# Build your own meteorite classifier

In this expert part of the data-access tutorial, we see an example of how we
can use our understanding of APIs to create useful tools for our daily
research-life. The best tools are those that address a direct need in your
analysis. Here, the example taken from real life is:

*"I need a function that accepts the name of one or many meteorites and returns their classification."*

This tutorial explains in-depth how we can approach and solve this general idea. To find the final
solution, we require basic knowledge of how data is sent to and from websites, which we explain below.
You will see that the code itself to get this tool working is rather minimal.

## Step 1: Identify the data source

To get started, we need a database containing the information we are looking
for: meteorite name-class relationships.

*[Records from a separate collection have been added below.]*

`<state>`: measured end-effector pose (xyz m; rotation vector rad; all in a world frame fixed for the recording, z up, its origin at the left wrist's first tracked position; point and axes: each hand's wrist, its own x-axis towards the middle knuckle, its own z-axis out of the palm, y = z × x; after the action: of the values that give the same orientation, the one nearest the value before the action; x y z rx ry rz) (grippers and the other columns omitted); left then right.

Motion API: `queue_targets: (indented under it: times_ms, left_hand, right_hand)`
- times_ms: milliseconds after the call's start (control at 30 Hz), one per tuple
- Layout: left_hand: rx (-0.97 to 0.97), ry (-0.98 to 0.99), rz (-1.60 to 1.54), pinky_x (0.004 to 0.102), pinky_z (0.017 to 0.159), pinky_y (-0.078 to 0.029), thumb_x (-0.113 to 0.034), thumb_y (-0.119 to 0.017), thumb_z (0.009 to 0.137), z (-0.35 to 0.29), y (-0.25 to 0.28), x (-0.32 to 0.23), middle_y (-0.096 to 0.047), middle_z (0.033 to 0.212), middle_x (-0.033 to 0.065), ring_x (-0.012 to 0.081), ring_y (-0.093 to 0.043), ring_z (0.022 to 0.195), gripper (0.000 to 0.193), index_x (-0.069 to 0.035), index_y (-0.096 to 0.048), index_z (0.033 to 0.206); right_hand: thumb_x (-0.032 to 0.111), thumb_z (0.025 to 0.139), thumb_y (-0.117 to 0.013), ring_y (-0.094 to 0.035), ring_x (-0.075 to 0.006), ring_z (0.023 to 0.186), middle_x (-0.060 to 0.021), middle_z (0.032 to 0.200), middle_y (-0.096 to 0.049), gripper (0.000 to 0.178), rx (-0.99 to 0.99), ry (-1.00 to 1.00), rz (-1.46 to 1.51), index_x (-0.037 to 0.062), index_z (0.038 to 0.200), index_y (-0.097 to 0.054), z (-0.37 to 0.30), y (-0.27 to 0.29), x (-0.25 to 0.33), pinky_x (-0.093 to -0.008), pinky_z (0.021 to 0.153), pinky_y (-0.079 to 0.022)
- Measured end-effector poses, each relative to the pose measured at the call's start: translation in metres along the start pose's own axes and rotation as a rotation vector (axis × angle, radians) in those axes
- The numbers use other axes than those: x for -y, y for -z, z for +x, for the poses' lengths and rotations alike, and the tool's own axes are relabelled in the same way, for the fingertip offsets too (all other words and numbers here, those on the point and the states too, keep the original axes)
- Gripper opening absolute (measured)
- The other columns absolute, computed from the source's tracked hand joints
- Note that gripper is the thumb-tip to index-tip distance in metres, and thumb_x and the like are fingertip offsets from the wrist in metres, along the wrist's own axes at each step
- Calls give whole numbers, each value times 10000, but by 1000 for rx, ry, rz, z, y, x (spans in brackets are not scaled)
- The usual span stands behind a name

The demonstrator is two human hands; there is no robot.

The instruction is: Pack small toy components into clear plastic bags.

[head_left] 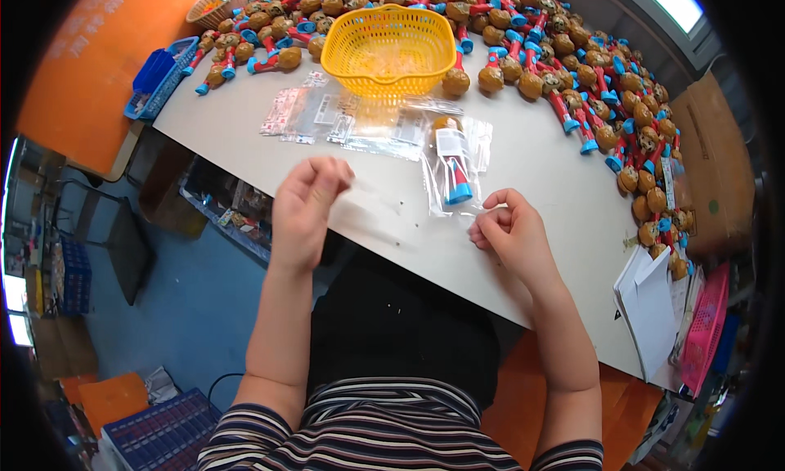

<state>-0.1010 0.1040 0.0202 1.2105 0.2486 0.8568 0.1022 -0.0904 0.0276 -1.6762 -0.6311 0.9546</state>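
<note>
A clear plastic bag (431, 189) lies on the table in front of me. Inside it is a red toy (459, 173) with a round brown head, a blue base and a white label. My right hand (515, 230) is at the bag's lower right corner, thumb and fingers closed; whether film is between them is hard to see. My left hand (304, 209) is raised left of the bag near the table edge, thumb and forefinger pinched. A faint, blurred clear streak runs beside its fingertips, too indistinct to name.
Flat clear packets (327, 115) lie overlapping behind the bag, below a yellow basket (388, 85). Many loose brown-headed toys (564, 50) cover the table's far and right sides. White papers (646, 307) and a pink basket (705, 328) are at right; a blue basket (168, 87) is far left.
</note>
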Motion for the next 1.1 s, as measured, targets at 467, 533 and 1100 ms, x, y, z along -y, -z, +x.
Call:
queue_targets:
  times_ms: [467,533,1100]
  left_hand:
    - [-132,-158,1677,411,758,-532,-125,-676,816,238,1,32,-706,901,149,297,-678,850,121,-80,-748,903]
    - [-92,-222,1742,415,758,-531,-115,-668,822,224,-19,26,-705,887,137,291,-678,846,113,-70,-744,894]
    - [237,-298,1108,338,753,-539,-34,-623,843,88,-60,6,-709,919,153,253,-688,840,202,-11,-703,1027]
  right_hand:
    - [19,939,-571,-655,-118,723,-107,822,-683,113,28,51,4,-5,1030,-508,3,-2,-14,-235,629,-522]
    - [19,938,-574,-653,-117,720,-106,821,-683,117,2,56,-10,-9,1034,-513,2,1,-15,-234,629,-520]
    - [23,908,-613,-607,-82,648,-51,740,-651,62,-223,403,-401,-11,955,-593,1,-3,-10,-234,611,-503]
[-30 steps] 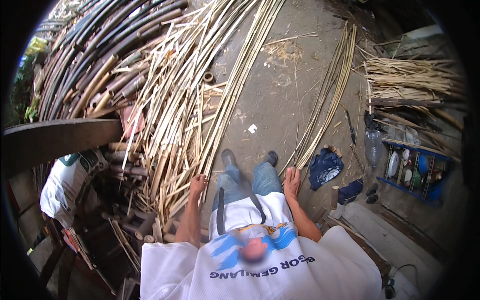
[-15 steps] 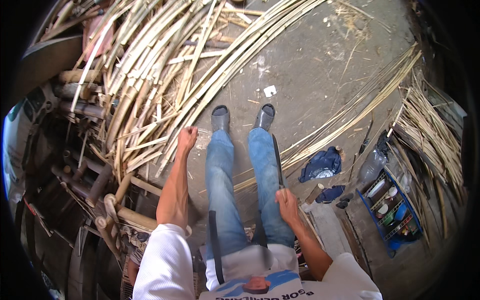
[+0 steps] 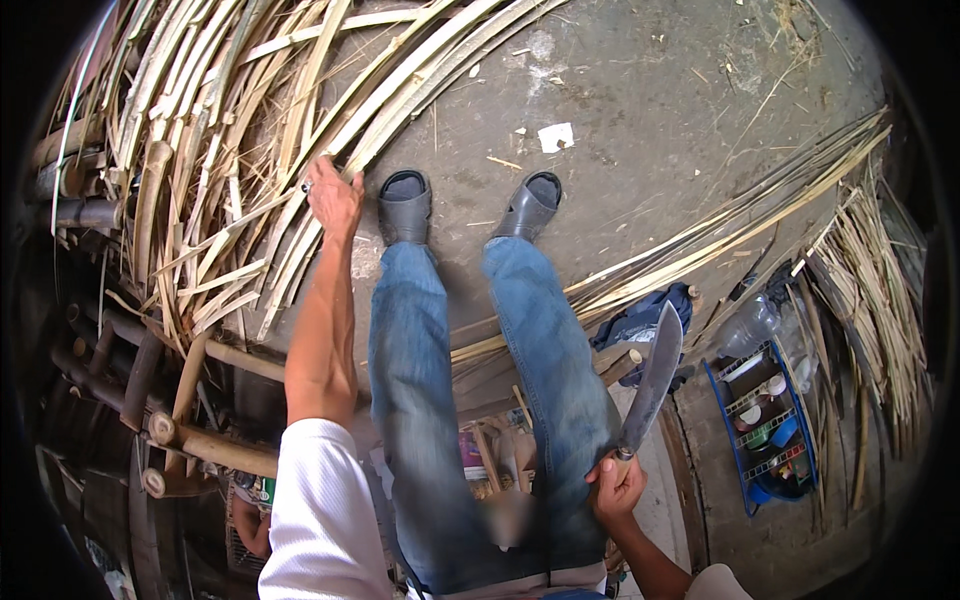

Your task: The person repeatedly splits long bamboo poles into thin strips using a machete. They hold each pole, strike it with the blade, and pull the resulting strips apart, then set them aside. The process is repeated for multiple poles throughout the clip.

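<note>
Seemingly picking strips [image 3: 410,88] with left hand [image 3: 335,198], can't tell if closed; clenching knife [image 3: 654,374] in right hand [image 3: 617,487]; needs firm pinch.

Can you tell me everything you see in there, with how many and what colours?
The main things:
Split bamboo strips: too many to count, tan, upper left
Thin strips: one bundle, yellowish and brown, right of the legs
Stacked strips: one heap, tan, far right
Bamboo frame: one, brown, lower left
Scrap: one, white, floor
Floor: one, grey, underneath
Cloth: one, dark blue, behind the blade
Bottle: one, clear, right
Rack: one, blue, lower right
Machete: one, grey blade, right hand
Shoes: two, grey, feet
Jeans: one pair, blue, legs
Hands: two, left at the strips, right gripping the machete
</note>
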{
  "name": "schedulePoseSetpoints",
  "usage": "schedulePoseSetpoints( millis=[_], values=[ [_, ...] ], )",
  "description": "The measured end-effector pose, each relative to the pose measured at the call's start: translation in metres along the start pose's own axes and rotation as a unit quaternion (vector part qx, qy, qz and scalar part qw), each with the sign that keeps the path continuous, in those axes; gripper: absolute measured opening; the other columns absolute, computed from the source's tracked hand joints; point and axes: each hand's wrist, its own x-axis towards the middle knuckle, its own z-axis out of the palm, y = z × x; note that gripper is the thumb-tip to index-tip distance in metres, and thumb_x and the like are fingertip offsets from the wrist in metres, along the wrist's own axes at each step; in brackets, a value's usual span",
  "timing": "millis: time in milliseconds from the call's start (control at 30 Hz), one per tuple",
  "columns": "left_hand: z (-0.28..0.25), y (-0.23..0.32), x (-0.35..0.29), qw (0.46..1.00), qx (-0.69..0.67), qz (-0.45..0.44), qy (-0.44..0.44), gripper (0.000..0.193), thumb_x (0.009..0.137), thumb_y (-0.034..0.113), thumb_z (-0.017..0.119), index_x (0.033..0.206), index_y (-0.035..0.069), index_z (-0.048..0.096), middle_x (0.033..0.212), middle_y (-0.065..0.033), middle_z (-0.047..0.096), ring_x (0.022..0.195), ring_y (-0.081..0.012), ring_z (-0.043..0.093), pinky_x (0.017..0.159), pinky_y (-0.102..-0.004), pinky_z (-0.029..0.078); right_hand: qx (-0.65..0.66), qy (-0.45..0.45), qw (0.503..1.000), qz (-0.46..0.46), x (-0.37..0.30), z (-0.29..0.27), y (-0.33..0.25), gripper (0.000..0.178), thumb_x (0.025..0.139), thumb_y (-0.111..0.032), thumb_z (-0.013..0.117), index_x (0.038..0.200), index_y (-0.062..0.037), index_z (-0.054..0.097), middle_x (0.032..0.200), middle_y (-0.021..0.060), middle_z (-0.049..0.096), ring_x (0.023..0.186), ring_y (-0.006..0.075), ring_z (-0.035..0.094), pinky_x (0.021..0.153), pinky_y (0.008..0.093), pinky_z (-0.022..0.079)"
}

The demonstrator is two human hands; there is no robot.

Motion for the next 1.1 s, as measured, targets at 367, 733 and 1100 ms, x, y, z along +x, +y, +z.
schedulePoseSetpoints(
  millis=[367, 733, 1100],
  values=[
    [0.009, -0.021, 0.004, 0.993, 0.08, 0.018, -0.08, 0.026, 0.082, 0.028, 0.072, 0.088, 0.004, 0.064, 0.088, -0.0179, 0.068, 0.083, -0.0367, 0.067, 0.071, -0.0473, 0.052, 0.025, -0.019, 0.999, 0.019, 0.002, -0.001, -0.01, 0.019, 0.096, -0.016, 0.052, 0.086, -0.0004, 0.054, 0.062, 0.0051, 0.06, 0.056, 0.0118, 0.057, 0.056, 0.0276, 0.045],
    [-0.168, 0.004, -0.101, 0.97, -0.186, 0.091, -0.125, 0.041, 0.076, 0.034, 0.076, 0.096, -0.001, 0.066, 0.084, -0.0217, 0.065, 0.079, -0.0362, 0.064, 0.072, -0.0431, 0.049, 0.017, 0.049, 0.998, -0.021, -0.007, 0.032, -0.004, 0.03, 0.096, -0.031, 0.057, 0.084, -0.0027, 0.06, 0.063, 0.0089, 0.066, 0.061, 0.0267, 0.065, 0.063, 0.0383, 0.048],
    [-0.381, 0.157, -0.145, 0.953, -0.223, 0.149, -0.143, 0.037, 0.087, 0.034, 0.067, 0.089, -0.003, 0.063, 0.075, -0.0211, 0.062, 0.066, -0.0334, 0.058, 0.064, -0.043, 0.045, 0.142, -0.002, 0.988, 0.06, -0.024, 0.065, -0.012, 0.038, 0.092, -0.04, 0.059, 0.091, -0.0021, 0.066, 0.066, 0.0068, 0.068, 0.063, 0.0182, 0.067, 0.062, 0.0331, 0.052]
  ],
)
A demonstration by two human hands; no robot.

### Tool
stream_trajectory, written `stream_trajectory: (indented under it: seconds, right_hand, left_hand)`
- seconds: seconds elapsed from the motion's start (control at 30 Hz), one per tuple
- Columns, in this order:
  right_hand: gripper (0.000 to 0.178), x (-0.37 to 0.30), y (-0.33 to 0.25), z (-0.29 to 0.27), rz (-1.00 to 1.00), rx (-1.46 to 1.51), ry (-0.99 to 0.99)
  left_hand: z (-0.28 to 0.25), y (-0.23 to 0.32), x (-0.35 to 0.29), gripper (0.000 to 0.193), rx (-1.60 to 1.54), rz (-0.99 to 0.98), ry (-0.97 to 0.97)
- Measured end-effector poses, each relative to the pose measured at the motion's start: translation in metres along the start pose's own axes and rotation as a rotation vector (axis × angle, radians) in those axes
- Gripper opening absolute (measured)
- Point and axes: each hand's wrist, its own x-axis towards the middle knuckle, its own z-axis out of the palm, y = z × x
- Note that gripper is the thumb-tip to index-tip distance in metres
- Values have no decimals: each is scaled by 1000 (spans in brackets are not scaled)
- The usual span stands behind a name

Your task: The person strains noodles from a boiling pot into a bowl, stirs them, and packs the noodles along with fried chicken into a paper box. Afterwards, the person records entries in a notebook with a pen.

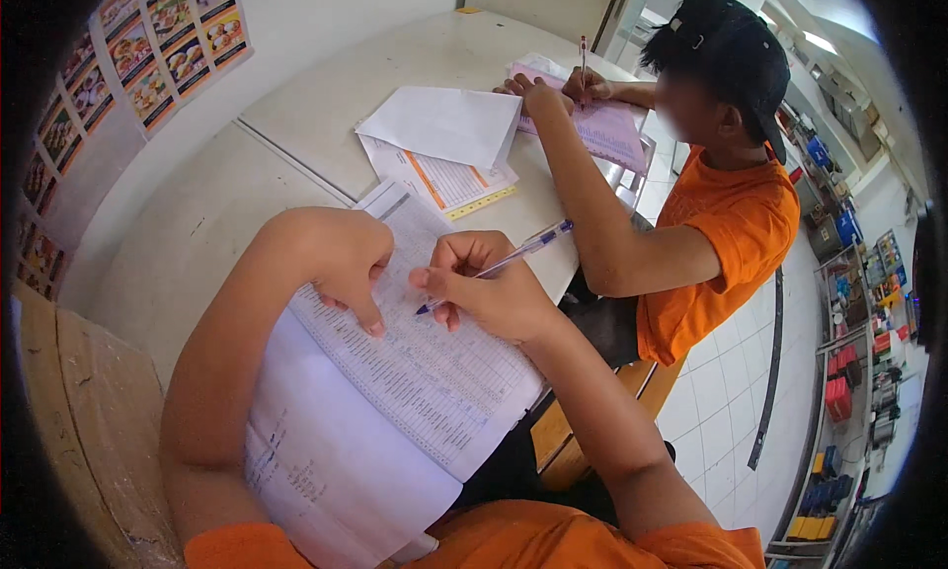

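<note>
A stack of printed forms with table rows lies before me, its lower sheet folded back with some handwriting on it. My right hand grips a clear ballpoint pen, whose blue tip points down at the rows. On the upper left of the same sheet rests my left hand, bent at the wrist. One of its digits stretches down to touch the paper, apart from the others, which curl inward and are partly hidden. It holds nothing that I can see.
Beyond my forms, a white sheet covers an orange-and-white form on the white table. At right, a person in orange writes on a pink sheet. A cardboard box stands at left; stocked shelves line the far right.
</note>
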Motion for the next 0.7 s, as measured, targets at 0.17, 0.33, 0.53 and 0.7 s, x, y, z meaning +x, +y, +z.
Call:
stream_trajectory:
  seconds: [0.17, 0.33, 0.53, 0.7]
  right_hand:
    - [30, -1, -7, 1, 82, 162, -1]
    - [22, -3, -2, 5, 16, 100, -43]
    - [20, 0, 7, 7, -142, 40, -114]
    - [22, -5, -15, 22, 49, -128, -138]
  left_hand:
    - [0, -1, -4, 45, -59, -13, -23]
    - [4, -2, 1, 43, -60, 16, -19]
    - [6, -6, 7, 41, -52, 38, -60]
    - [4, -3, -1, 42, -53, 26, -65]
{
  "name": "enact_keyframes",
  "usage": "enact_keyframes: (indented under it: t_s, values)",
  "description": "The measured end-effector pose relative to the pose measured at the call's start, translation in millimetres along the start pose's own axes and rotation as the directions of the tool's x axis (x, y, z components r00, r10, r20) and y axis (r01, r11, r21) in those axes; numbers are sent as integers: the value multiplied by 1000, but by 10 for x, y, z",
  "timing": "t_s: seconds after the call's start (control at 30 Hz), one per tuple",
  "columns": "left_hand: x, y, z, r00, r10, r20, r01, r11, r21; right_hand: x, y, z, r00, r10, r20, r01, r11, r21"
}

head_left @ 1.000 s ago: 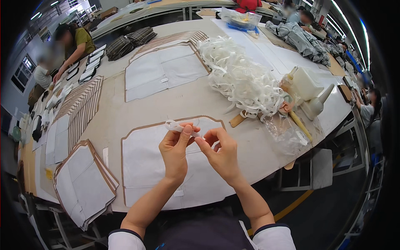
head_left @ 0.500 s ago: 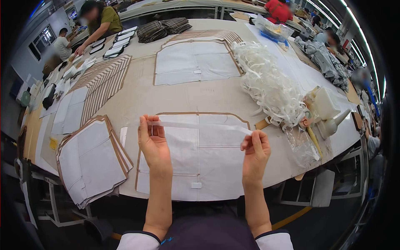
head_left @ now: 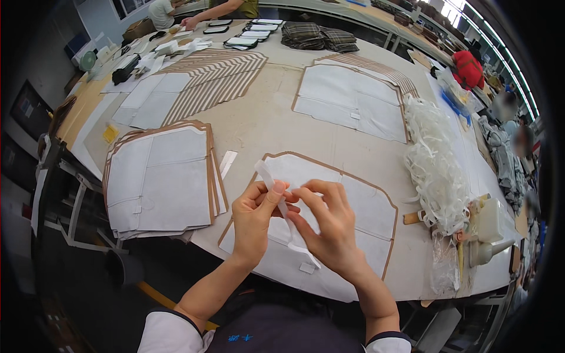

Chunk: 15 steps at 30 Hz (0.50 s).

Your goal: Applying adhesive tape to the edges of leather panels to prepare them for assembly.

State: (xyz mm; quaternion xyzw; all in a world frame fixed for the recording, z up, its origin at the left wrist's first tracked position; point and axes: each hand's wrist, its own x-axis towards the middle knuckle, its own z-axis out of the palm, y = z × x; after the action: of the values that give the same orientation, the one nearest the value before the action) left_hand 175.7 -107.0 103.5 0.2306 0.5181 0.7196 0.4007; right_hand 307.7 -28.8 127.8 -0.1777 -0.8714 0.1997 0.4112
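Observation:
Pinched between the thumb and fingers of my left hand (head_left: 254, 220) is a narrow white tape strip (head_left: 265, 172). Its short end sticks up past the thumb, and the longer part hangs down toward me. Close beside it, my right hand (head_left: 331, 226) has its thumb and fingers apart, with the fingertips by the strip; light contact cannot be ruled out. Below both hands lies a white fabric panel (head_left: 368, 206) with a brown edge and stitched seams, partly covered by them. A small white label (head_left: 306, 268) shows near its front edge.
A stack of similar panels (head_left: 176, 182) overhangs the table at left. Fanned panels (head_left: 218, 82) and another pile (head_left: 347, 88) lie farther back. To the right are a heap of white tape (head_left: 435, 159), a white bottle (head_left: 489, 220) and clear plastic (head_left: 445, 262). A co-worker's arm (head_left: 215, 12) reaches in.
My hands have come together from the strip's two ends. The strip, stretched level before, now hangs from my left hand, and my right fingers have parted. The view has turned left.

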Motion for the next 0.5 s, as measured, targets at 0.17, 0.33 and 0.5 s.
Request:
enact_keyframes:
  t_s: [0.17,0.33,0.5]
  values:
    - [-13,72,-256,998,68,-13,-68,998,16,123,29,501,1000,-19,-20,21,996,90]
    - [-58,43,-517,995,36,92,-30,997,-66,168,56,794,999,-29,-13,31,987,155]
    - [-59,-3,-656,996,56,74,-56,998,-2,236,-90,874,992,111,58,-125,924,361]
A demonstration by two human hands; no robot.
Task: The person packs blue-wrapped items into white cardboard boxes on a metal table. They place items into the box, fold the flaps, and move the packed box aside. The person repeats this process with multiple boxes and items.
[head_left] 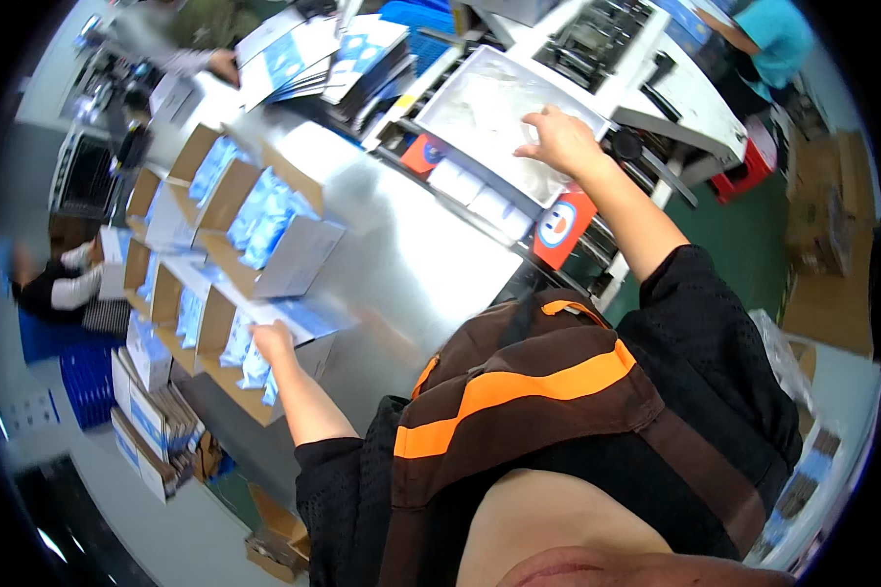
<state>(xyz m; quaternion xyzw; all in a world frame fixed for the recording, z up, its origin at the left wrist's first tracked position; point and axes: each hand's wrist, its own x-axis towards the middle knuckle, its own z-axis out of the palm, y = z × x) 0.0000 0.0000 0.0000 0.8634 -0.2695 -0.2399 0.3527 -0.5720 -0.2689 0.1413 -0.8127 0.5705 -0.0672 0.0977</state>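
Cartons point(299, 259) at the counter's point(401, 254) left edge hold blue packets point(264, 220), unclosed — our right hand point(561, 145) spread over the white tray point(475, 157), our left hand's point(272, 338) grip we cannot tell.

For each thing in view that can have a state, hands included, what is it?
Left hand, at an open box; grip unclear
Right hand, open over the tray
White tray, open-topped, holding pale items
Boxes, open
Blue packets, inside boxes
Flat cartons, stacked
Brown apron, worn

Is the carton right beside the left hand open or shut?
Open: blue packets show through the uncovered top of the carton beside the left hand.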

The first thought: We could create a
large text file with all known meteorite names and their classifications.
However, we don't want to build and maintain this database ourselves. It's a
lot of work and other services already do this for us.

A good place for meteorite data is the [Meteoritical Bulletin](https://www.lpi.usra.edu/meteor/). The
website does what we want: you enter a meteorite name and it returns basic
information, including the classification. Great, the data that we are looking
for is available somewhere on this website!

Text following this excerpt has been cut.